A factor which the district court did expressly take into account in eliminating hours was its view that the services of the NAACP Legal Defense Fund had not been shown to be necessary. As noted above, the use of a number of attorneys frequently results in some duplication of effort, and a district court may take this factor into account by deducting some small percentage of the total hours. It is impermissible, however, to eliminate wholesale the services of attorneys without identifying the particular services which are regarded as duplicative. The NAACP attorneys provided the plaintiffs with many hours of service which were not provided by anyone else, particularly in connection with litigation in this Court and the Supreme Court, The services provided by the Legal Defense Fund clearly had to be provided by someone, and in fact, the attorneys’ intimate familiarity with the issues involved in desegregation litigation undoubtedly meant that their time was far more productive in this area than would be that of a local attorney with less expertise. We hold that the district court’s exclusion of the services of the Legal Defense Fund from consideration for a fee award was an abuse of discretion.
*638ii. A reasonable hourly rate: We have indicated in several opinions that it is desirable, whenever possible, to vary the hourly rate awarded depending upon the type of service being provided. Again turning to our mandate to award fees “as is traditional with attorneys compensated by a fee-paying client,” a scale of fees as is used by most law firms is appropriate to use in making fee awards pursuant to Section 1988. The use of broad categories, differentiating between paralegal services, in-office services by experienced attorneys and trial service, would result in a. fair and equitable fee.
In determining what the level of compensation for each category of service should be, the court should look to the fair market value of the services provided. In most communities, the marketplace has set a value for the services of attorneys, and the hourly rate charged by an attorney for his or her services will normally reflect the training, background, experience and skill of the individual attorney. For those attorneys who have no private practice, the rates customarily charged in the community for similar services can be looked to for guidance.

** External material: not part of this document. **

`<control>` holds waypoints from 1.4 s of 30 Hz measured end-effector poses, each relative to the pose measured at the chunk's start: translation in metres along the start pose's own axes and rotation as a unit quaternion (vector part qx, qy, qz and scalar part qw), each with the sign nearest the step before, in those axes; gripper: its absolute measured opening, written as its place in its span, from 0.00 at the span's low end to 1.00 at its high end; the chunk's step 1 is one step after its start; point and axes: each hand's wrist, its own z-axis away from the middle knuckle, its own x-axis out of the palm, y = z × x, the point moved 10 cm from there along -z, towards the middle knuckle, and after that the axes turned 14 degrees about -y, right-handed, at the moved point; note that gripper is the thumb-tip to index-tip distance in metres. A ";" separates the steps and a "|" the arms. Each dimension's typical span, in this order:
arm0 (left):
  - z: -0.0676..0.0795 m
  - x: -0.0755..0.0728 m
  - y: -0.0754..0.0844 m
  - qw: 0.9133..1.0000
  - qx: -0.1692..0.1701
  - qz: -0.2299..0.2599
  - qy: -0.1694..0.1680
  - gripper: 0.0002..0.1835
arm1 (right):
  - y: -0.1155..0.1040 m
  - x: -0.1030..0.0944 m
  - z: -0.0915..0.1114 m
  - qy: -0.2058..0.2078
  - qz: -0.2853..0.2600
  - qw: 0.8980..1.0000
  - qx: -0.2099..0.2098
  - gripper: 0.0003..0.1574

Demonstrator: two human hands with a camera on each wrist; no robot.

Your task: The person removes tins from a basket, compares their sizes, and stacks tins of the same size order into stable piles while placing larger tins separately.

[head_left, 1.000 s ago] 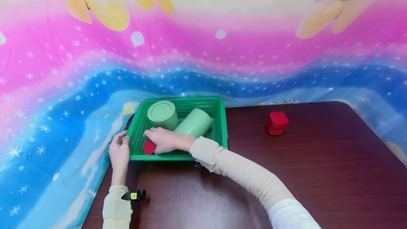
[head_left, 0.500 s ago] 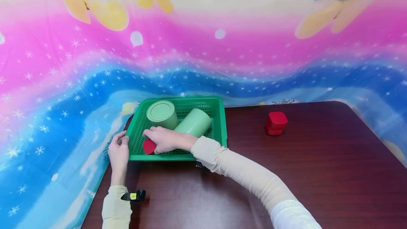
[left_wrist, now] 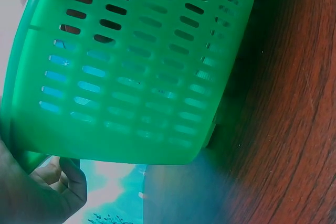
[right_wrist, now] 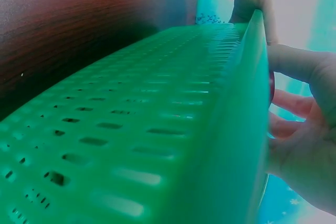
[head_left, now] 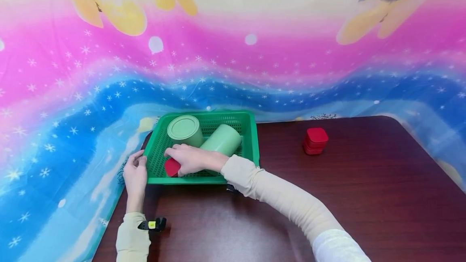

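Observation:
In the head view, a green plastic basket (head_left: 255, 148) with slotted walls stands at the table's back left. My left hand (head_left: 135, 175) grips its left rim near the front corner, the thumb on the rim; the left wrist view shows the fingers curled at that rim (left_wrist: 13, 77). Inside the basket, my right hand (head_left: 191, 159) holds a small red box (head_left: 172, 167) by the front left corner. Behind it are a pale green can (head_left: 184, 129) standing upright and a pale green cylinder (head_left: 223, 140) lying aslant. In the right wrist view the basket wall hides most of the red box.
Another red box (head_left: 315, 140), square with rounded corners, stands on the dark wooden table (head_left: 364, 189) to the right of the basket. A colourful printed cloth (head_left: 233, 64) hangs right behind the table and along its left side.
My right hand and the red box have shifted very slightly to the right within the basket. The left hand keeps its grip on the rim, and the basket stays in place.

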 end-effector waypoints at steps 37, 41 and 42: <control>0.001 0.001 -0.001 1.000 -0.007 0.000 -0.013 0.24 | 0.033 -0.037 0.043 0.044 -0.076 0.996 0.000 0.41; 0.001 0.001 0.000 1.000 -0.006 0.001 -0.013 0.24 | 0.040 -0.043 0.049 0.050 -0.073 0.996 0.006 0.41; 0.001 0.001 0.000 1.000 -0.005 0.001 -0.013 0.24 | 0.041 -0.044 0.051 0.051 -0.074 0.996 0.006 0.42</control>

Focussing on the fair market value of the attorney’s services will best fulfill the purposes of the Fees Awards Act, by providing adequate compensation to attract qualified and competent attorneys without affording any windfall to those who undertake such representation. The entire purpose of the statutes was to ensure that the representation of important national concerns would not depend upon the charitable instincts of a few generous attorneys.
For the same reason, as we established in Oliver v. Kalamazoo Bd. of Educ., 576 F.2d 714 (6th Cir. 1978), a “bonus” multiplier, awarded “to compensate the attorneys for vindicating important but often unpopular constitutional rights”, id., at 715, is not authorized by either the Emergency School Aid Act or by Section 1988. Such a “bonus” would indeed be a “windfall,” unnecessary to attract competent counsel, and grossly unfair to the defendants, who in most cases will be paying the award out of public funds. We see no reason to allow individual attorneys, no matter how important the rights they have vindicated, to receive unearned personal gain at the public expense.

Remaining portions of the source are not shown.